L’évolution de la température de l’eau n’a pas, par exemple, encore été étudiée. De même, cette base de données pourrait être croisée avec d’autres paramètres, en lien notamment avec l’évolution de la biodiversité (terrestre ou aquatique), de l’occupation du sol pour mieux caractériser les effets du changement climatique en cours sur le territoire du Parc national des Cévennes.

 

Comprendre comment l’eau interagit avec les roches et les écosystèmes

Les autres études en cours s’attachent à comprendre comment les réactions chimiques entre les roches, les sols et l’eau de pluie (ou la neige fondue) s’infiltrant dans la subsurface contribuent à la chimie des cours d’eau, et comment ces interactions sont modulées par le couvert végétal.
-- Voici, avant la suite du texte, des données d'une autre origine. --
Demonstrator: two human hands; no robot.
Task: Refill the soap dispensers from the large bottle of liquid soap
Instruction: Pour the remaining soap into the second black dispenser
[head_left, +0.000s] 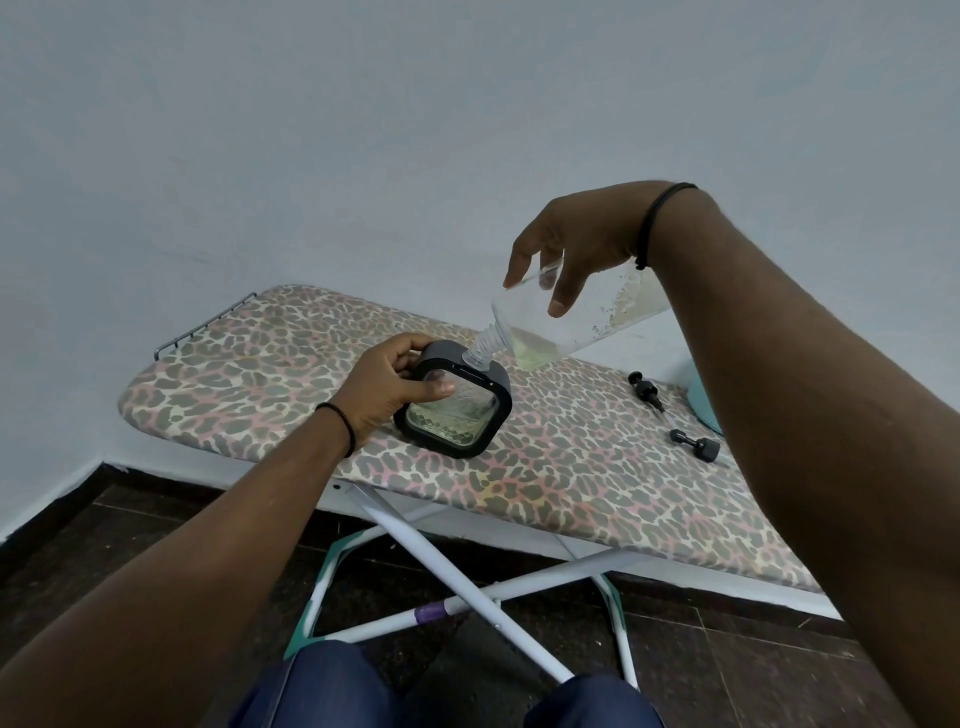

Ces initiatives requièrent de mieux contraindre les processus suivants dans les bassins versants étudiés :

  • le traçage des chemins de l’eau dans la subsurface et jusqu’à leur arrivée dans les cours d’eau :

L'Institut Physique du Globe de Paris (IPGP), accompagné de Sorbonne Université (UMR METIS), de l’Université de l’Illinois et de l’UMR ESPACE ont conduit des travaux pluridisciplinaires pour documenter et interpréter les échanges atmosphère-sol-plantes au travers notamment de mesures géophysiques (sismiques notamment), de télédétection et de suivi géochimique avec un échantillonnage mensuel des eaux de surface accompagné d’un échantillonnage plus fin lors des épisodes de crues et de basses eaux.

  • les variations temporelles du prélèvement de l’eau par le couvert végétal :

Avant que l’eau de pluie ne s’infiltre dans la subsurface, une fraction importante de celle-ci est prélevée dans la zone racinaire par les arbres et est retournée à l’atmosphère sous forme de vapeur : c’est la transpiration des plantes. Celle-ci atteint environ 30% à l’échelle annuelle sur les sites du Mont Lozère (calculé à partir des données de la station météorologique de Vialasse). Cependant, derrière cette moyenne annuelle se cache une forte variabilité saisonnière, avec une transpiration prélevant la quasi-totalité des faibles précipitations durant les périodes de fin de printemps et d’été. Un tel prélèvement modifie fortement la chimie de l’eau entrant dans la subsurface, les systèmes racinaires étant capables de “choisir” les nutriments dont ils ont besoin parmi l’eau prélevée, et il est donc important de quantifier de manière fine ces prélèvements.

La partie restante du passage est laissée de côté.